What to do. Print the listing below again, exactly. Skip the pictures.

= Beginning of Section =

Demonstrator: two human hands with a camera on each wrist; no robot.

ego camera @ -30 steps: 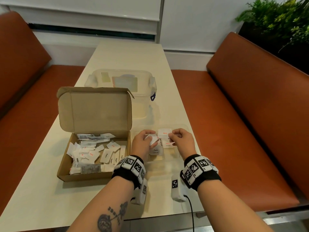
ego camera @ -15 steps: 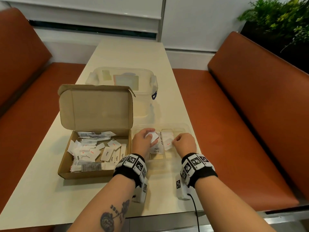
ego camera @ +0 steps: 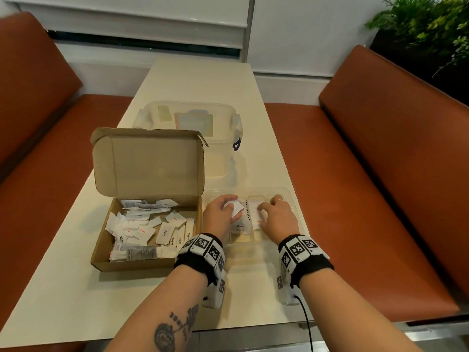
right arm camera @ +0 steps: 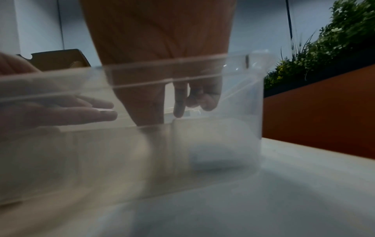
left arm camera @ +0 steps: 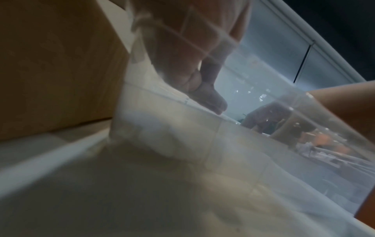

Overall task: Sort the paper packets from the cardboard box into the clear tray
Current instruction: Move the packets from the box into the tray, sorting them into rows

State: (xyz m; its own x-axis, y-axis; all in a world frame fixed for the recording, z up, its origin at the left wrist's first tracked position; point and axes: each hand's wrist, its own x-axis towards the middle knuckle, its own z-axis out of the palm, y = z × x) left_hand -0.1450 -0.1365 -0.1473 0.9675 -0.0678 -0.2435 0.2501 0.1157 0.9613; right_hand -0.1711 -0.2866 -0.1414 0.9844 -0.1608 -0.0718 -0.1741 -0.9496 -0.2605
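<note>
Both my hands are down in the clear tray (ego camera: 291, 199), which sits on the table (ego camera: 198, 92) touching the right side of the cardboard box (ego camera: 147, 262). My left hand (ego camera: 219, 214) is over the tray compartment nearest the box, fingers curled round a small white packet (ego camera: 237, 209); its corner sticks out past my fingertips. My right hand (ego camera: 276, 215) is one compartment further from the box, fingers bent down onto the white packets lying there (ego camera: 255, 217). Can't tell whether it's pinching one or just pressing on them; the right wrist view only shows the fingers (right arm camera: 179, 104) pointing down through the tray wall, blurred. One packet reading "Pepper" (ego camera: 239, 226) lies flat in the tray under my left hand.

The box has its lid flap standing open and still holds a loose pile of packets (ego camera: 142, 224), some marked Sugar, Salt, Pepper. Behind the box sits a clear lidded storage tub (ego camera: 228, 115).
</note>
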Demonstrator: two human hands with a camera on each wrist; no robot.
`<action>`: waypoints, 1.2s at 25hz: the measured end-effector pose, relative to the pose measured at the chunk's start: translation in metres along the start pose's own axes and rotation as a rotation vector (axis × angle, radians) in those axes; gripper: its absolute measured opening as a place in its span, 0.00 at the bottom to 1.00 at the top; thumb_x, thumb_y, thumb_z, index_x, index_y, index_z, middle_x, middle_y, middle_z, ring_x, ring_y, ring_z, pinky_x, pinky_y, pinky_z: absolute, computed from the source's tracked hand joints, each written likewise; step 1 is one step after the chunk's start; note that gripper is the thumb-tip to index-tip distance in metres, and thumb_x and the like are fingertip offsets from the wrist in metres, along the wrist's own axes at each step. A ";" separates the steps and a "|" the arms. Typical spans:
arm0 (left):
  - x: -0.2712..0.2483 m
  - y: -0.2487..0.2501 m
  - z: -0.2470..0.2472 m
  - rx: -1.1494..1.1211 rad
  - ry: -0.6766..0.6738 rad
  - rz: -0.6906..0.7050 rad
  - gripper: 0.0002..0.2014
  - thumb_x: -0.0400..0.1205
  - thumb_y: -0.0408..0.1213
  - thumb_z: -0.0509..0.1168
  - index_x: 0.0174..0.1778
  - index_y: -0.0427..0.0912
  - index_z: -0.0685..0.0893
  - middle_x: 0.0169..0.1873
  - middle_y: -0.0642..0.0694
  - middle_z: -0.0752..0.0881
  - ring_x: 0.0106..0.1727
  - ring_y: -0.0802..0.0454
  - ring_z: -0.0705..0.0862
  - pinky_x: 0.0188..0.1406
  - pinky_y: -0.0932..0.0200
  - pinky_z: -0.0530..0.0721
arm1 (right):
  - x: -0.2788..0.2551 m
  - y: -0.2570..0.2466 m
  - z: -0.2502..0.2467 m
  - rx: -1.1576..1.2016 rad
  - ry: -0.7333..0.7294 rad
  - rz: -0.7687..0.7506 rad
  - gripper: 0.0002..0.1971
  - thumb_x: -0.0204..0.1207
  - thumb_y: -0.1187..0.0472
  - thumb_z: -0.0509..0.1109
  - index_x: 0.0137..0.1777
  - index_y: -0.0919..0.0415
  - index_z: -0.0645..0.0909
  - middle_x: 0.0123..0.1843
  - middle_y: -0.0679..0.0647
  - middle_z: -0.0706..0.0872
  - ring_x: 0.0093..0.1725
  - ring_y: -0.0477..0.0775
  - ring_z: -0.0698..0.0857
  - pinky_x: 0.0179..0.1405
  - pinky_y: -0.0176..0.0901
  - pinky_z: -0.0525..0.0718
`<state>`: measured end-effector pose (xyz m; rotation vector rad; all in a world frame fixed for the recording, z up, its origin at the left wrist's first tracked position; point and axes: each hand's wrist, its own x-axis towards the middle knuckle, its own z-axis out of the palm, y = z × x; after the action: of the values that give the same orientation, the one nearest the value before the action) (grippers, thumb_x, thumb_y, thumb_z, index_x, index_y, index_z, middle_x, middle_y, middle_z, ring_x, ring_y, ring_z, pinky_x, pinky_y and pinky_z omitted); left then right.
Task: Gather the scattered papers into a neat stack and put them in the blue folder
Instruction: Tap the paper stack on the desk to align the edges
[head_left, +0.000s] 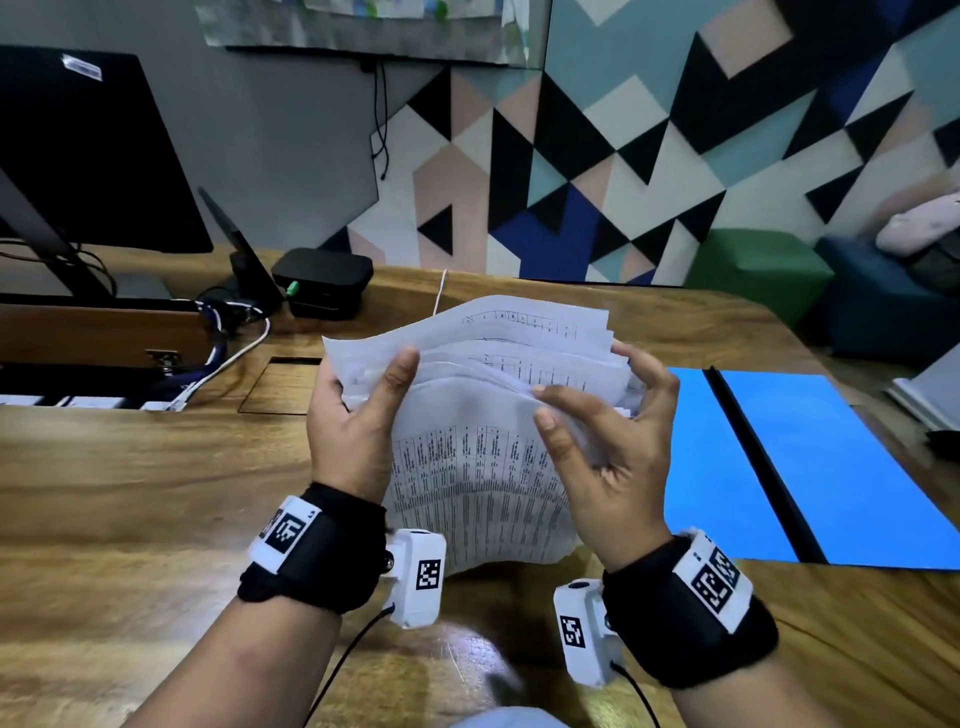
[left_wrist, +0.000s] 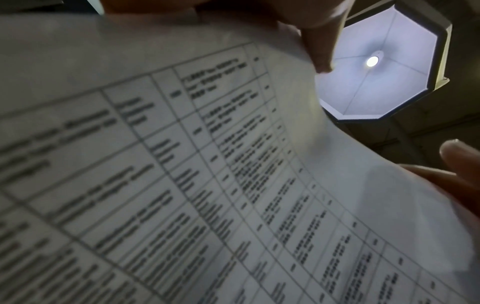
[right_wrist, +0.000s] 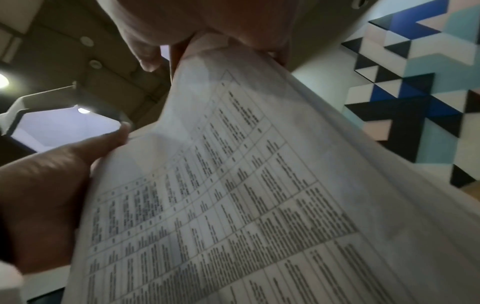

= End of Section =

Written response.
Demonstrator: two human hands with a camera on each wrist; no robot.

ego camera @ -30 steps: 
ego camera @ -15 steps: 
ego camera @ +0 steps: 
right arm camera @ +0 steps: 
left arm camera @ +0 steps: 

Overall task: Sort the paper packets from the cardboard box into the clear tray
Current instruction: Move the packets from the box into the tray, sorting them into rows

State: (xyz m; its own x-axis, y-axis; all in a world frame fixed for the recording, z up, its origin at the left wrist's first tracked position; point and axes: each hand's wrist, its own x-axis towards the middle knuckle, its own z-axis out of the palm, y = z × x) left_hand -0.1450 -0.1365 -0.1473 0.9675 -0.0678 -0.2435 0.2501 0.1157 0.9613; right_hand -0.1711 -0.2866 -0.1414 0.9844 -0.1608 -0.0718 -0.1741 -0.9496 -0.2605
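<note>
Both my hands are down in the clear tray (ego camera: 291, 199), which sits on the table (ego camera: 198, 92) touching the right side of the cardboard box (ego camera: 147, 262). My left hand (ego camera: 219, 214) is over the tray compartment nearest the box, fingers curled round a small white packet (ego camera: 237, 209); its corner sticks out past my fingertips. My right hand (ego camera: 276, 215) is one compartment further from the box, fingers bent down onto the white packets lying there (ego camera: 255, 217). Can't tell whether it's pinching one or just pressing on them; the right wrist view only shows the fingers (right arm camera: 179, 104) pointing down through the tray wall, blurred. One packet reading "Pepper" (ego camera: 239, 226) lies flat in the tray under my left hand.

The box has its lid flap standing open and still holds a loose pile of packets (ego camera: 142, 224), some marked Sugar, Salt, Pepper. Behind the box sits a clear lidded storage tub (ego camera: 228, 115).
</note>
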Demonstrator: two human hands with a camera on each wrist; no robot.
`<action>`: waypoints, 1.2s at 25hz: the measured end-effector pose, relative to the pose measured at the chunk's start: translation in metres along the start pose's own axes and rotation as a rotation vector (axis × angle, radians) in those axes; gripper: its absolute measured opening as a place in its span, 0.00 at the bottom to 1.00 at the top; thumb_x, thumb_y, thumb_z, index_x, index_y, index_z, middle_x, middle_y, middle_z, ring_x, ring_y, ring_z, pinky_x, pinky_y, pinky_z: absolute, computed from the source's tracked hand joints, each written likewise; step 1 is one step after the chunk's start; note that gripper is the thumb-tip to index-tip distance in metres, and thumb_x and the like are fingertip offsets from the wrist in metres, along the wrist's own axes at each step. A ";" separates the steps and a "|" the arms. Typical spans:
arm0 (left):
  - x: -0.2712..0.2483 m
  - y: -0.2487..0.2501 m
  - z: -0.2470..0.2472 m
  - rx: -1.1494..1.1211 rad
  - ry: -0.6766..0.6738 rad
  - rz: -0.6906..0.7050 rad
  - gripper: 0.0002..0.2014
  - thumb_x: -0.0400..0.1205
  - thumb_y: -0.0408..0.1213
  - thumb_z: -0.0509..0.1168
  - index_x: 0.0174..0.1778
  - index_y: -0.0427..0.0912
  - index_z: -0.0685..0.0893
  - middle_x: 0.0169..0.1873
  - middle_y: -0.0642..0.0694
  - middle_z: -0.0752..0.0881
  - ring_x: 0.0106..0.1727
  - ring_y: -0.0802..0.0454
  - ring_z: -0.0705..0.0862
  - pinky_x: 0.0188..0.1406
  - pinky_y: -0.0932..0.0200
  - pinky_z: -0.0530..0.0721
arm1 (right):
  - x: -0.2788..0.2551 m
  - y: -0.2570..0.2466 m
  - z: -0.2502..0.2467 m
  - rx: -1.1576..1.2016 rad
  - ry: -0.7333..0.7294 rad
  - rz: -0.7687..0.7506 rad
  - gripper: 0.0002..0.1971
  - thumb_x: -0.0204..0.1207
  - thumb_y: -0.1187..0.0472
  - thumb_z: -0.0509..0.1109
  - index_x: 0.0137..0.1777
  - index_y: -0.0919..0.0415
  - index_z: -0.0645..0.0909
  - middle_x: 0.0123..0.1843
  - middle_y: -0.0679..0.0647
  - middle_z: -0.0706..0.0872
  - ring_x: 0.0093..0.1725
  - ring_y: -0.0477..0.0775
  - ring_z: -0.0698..0.0857
  - pinky_x: 0.0179..0.1405
  - pinky_y: -0.0176..0.0901
  - pinky_z: -0.0525..0.0718
`<state>`: measured end-effector pose (xyz m; rotation vector rad; all in a world frame fixed for the recording, z up, its origin at the left wrist's first tracked position; point and axes: each hand's wrist, its own x-axis towards the middle knuckle, its own z-axis out of the palm, y = z × x; after the action: of the values that give the same orientation, the one nearest the value before the action) (grippers, thumb_x, thumb_y, thumb_z, index_x, index_y, index_z, middle_x, middle_y, middle_z, ring_x, ring_y, ring_z, pinky_x, pinky_y and pinky_z omitted); left then right.
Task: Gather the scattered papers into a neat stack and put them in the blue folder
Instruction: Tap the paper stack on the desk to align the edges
[head_left, +0.000s] 
[left_wrist, +0.000s] 
[right_wrist, +0.000s] 

What has been written completes the answer.